§ **Try it**
Can you transcribe every record below exactly as it appears?

§ **Records contained in a dataset**
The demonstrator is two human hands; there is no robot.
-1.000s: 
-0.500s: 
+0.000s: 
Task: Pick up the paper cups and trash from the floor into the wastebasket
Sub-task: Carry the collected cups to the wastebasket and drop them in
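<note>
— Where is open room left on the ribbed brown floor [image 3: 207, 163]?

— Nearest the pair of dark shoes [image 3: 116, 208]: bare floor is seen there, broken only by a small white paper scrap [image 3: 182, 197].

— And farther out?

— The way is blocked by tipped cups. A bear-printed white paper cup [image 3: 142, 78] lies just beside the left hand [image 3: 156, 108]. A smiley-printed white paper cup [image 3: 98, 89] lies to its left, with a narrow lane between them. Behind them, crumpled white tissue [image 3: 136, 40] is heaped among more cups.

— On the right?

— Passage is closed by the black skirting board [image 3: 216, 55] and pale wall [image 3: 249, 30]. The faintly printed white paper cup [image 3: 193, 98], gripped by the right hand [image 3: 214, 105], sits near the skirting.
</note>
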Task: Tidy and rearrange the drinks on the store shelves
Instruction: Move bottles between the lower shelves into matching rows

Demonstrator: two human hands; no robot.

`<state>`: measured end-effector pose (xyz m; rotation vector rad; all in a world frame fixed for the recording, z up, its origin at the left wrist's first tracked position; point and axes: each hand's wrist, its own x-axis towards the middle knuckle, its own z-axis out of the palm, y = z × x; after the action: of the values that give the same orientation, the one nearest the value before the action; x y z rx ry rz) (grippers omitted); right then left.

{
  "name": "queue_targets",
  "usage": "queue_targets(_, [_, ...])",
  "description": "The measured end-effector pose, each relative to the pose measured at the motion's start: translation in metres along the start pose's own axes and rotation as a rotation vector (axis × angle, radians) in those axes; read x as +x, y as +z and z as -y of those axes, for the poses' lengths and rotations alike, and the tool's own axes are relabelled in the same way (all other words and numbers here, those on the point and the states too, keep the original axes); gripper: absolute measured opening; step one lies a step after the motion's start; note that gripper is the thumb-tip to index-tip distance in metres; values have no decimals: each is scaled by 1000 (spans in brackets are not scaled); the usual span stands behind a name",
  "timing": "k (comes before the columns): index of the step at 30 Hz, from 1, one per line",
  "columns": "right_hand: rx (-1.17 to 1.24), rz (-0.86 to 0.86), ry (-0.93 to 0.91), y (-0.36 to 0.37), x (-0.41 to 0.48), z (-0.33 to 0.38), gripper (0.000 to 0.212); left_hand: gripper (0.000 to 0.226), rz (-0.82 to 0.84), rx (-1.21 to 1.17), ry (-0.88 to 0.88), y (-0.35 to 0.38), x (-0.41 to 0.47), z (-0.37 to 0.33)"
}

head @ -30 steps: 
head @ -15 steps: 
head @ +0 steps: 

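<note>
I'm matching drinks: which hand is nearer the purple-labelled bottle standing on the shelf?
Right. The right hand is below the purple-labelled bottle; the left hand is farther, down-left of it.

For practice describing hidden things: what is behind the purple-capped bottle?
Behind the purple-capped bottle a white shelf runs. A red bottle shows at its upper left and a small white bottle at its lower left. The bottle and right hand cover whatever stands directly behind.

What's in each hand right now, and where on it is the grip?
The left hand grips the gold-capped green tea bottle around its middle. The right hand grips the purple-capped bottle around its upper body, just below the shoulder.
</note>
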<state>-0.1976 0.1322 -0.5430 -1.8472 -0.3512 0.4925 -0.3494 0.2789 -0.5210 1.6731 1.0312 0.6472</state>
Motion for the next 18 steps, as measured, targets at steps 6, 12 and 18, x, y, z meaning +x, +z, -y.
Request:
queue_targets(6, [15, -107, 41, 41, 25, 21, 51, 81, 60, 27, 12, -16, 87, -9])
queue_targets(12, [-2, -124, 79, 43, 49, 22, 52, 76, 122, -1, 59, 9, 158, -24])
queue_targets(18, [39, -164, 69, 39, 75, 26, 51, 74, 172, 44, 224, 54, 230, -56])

§ **Result of the task**
The demonstrator is two human hands; there is no robot.
-1.000s: 
-0.500s: 
+0.000s: 
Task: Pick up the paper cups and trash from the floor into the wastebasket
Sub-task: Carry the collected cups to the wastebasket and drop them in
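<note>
— Where is open room left on the ribbed brown floor [image 3: 207, 163]?

— Nearest the pair of dark shoes [image 3: 116, 208]: bare floor is seen there, broken only by a small white paper scrap [image 3: 182, 197].

— And farther out?

— The way is blocked by tipped cups. A bear-printed white paper cup [image 3: 142, 78] lies just beside the left hand [image 3: 156, 108]. A smiley-printed white paper cup [image 3: 98, 89] lies to its left, with a narrow lane between them. Behind them, crumpled white tissue [image 3: 136, 40] is heaped among more cups.

— On the right?

— Passage is closed by the black skirting board [image 3: 216, 55] and pale wall [image 3: 249, 30]. The faintly printed white paper cup [image 3: 193, 98], gripped by the right hand [image 3: 214, 105], sits near the skirting.
</note>
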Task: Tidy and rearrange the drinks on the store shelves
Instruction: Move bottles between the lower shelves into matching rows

Demonstrator: two human hands; no robot.

`<state>`: measured end-effector pose (xyz m; rotation vector rad; all in a world frame fixed for the recording, z up, its origin at the left wrist's first tracked position; point and axes: each hand's wrist, its own x-axis towards the middle knuckle, its own z-axis out of the palm, y = z × x; after the action: of the values that give the same orientation, the one nearest the value before the action; x y z rx ry rz) (grippers omitted); right then left.

{
  "name": "queue_targets",
  "usage": "queue_targets(_, [_, ...])",
  "description": "The measured end-effector pose, each relative to the pose measured at the motion's start: translation in metres along the start pose's own axes and rotation as a rotation vector (axis × angle, radians) in those axes; read x as +x, y as +z and z as -y of those axes, for the poses' lengths and rotations alike, and the tool's own axes are relabelled in the same way (all other words and numbers here, those on the point and the states too, keep the original axes); gripper: absolute measured opening; step one lies a step after the motion's start; note that gripper is the thumb-tip to index-tip distance in metres; values have no decimals: each is scaled by 1000 (spans in brackets are not scaled); the usual span stands behind a name",
  "timing": "k (comes before the columns): index of the step at 30 Hz, from 1, one per line",
  "columns": "right_hand: rx (-1.17 to 1.24), rz (-0.86 to 0.86), ry (-0.93 to 0.91), y (-0.36 to 0.37), x (-0.41 to 0.48), z (-0.33 to 0.38), gripper (0.000 to 0.212); left_hand: gripper (0.000 to 0.226), rz (-0.82 to 0.84), rx (-1.21 to 1.17), ry (-0.88 to 0.88), y (-0.35 to 0.38), x (-0.41 to 0.47), z (-0.37 to 0.33)"
}

head @ -30 steps: 
head @ -15 steps: 
head @ +0 steps: 

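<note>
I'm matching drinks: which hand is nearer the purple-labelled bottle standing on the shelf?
Right. The right hand is below the purple-labelled bottle; the left hand is farther, down-left of it.

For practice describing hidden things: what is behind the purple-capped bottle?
Behind the purple-capped bottle a white shelf runs. A red bottle shows at its upper left and a small white bottle at its lower left. The bottle and right hand cover whatever stands directly behind.

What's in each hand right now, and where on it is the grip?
The left hand grips the gold-capped green tea bottle around its middle. The right hand grips the purple-capped bottle around its upper body, just below the shoulder.
</note>
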<state>-0.1976 0.1322 -0.5430 -1.8472 -0.3512 0.4925 -0.3494 0.2789 -0.5210 1.6731 1.0312 0.6472</state>
Motion for the next 18 steps, as measured, targets at steps 6, 12 and 18, x, y, z meaning +x, +z, -y.
Request:
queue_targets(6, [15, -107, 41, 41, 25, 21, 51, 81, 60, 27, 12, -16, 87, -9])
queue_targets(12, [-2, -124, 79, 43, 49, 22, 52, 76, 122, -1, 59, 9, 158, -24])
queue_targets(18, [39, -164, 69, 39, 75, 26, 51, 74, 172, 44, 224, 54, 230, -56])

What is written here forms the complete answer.